YOUR GOAL: Copy each line below holding "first".

GIVEN DATA:
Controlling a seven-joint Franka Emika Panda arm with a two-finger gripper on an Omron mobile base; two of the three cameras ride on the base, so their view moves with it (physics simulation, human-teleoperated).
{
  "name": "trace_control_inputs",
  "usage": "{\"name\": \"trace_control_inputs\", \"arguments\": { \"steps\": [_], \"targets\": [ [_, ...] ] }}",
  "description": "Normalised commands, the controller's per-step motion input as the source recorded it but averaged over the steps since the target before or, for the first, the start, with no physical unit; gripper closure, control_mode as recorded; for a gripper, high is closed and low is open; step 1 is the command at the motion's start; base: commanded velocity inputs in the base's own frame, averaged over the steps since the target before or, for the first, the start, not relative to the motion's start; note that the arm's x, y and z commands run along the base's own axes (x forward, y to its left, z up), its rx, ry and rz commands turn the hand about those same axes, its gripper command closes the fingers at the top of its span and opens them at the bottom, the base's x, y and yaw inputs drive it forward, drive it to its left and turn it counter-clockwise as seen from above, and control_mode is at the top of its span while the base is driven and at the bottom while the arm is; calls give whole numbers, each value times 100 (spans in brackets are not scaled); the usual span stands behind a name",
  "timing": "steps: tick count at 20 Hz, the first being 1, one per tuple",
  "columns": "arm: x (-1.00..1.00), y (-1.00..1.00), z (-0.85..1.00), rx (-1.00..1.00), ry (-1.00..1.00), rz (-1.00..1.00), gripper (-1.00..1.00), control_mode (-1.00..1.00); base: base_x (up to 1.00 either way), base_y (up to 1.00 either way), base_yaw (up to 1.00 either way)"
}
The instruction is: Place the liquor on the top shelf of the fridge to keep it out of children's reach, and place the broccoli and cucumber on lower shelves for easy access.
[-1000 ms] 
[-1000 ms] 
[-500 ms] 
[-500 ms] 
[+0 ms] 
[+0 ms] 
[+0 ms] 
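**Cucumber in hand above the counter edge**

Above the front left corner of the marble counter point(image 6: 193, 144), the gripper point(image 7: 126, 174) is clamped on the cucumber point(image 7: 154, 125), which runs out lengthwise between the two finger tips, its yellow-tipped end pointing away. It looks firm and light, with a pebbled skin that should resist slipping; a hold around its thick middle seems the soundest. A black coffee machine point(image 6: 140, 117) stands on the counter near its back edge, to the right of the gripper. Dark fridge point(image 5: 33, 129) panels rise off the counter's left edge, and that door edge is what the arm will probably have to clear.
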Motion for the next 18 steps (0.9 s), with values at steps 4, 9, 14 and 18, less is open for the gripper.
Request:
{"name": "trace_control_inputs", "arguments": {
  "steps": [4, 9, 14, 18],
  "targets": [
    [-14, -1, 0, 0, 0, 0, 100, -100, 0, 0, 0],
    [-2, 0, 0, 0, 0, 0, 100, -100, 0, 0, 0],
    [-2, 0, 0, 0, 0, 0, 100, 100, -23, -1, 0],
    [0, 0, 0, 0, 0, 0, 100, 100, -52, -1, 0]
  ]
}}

EXERCISE OUTPUT:
  "description": "Normalised commands, the controller's per-step motion input as the source recorded it but averaged over the steps since the target before or, for the first, the start, with no physical unit; gripper closure, control_mode as recorded; for a gripper, high is closed and low is open; step 1 is the command at the motion's start; base: commanded velocity inputs in the base's own frame, averaged over the steps since the target before or, for the first, the start, not relative to the motion's start; note that the arm's x, y and z commands run along the base's own axes (x forward, y to its left, z up), its rx, ry and rz commands turn the hand about those same axes, its gripper command closes the fingers at the top of its span and opens them at the bottom, the base's x, y and yaw inputs drive it forward, drive it to its left and turn it counter-clockwise as seen from above, and control_mode is at the top of its span while the base is driven and at the bottom while the arm is; calls give whole numbers, each value times 100 (spans in brackets are not scaled); the usual span stands behind a name",
  "timing": "steps: tick count at 20 Hz, the first being 1, one per tuple",

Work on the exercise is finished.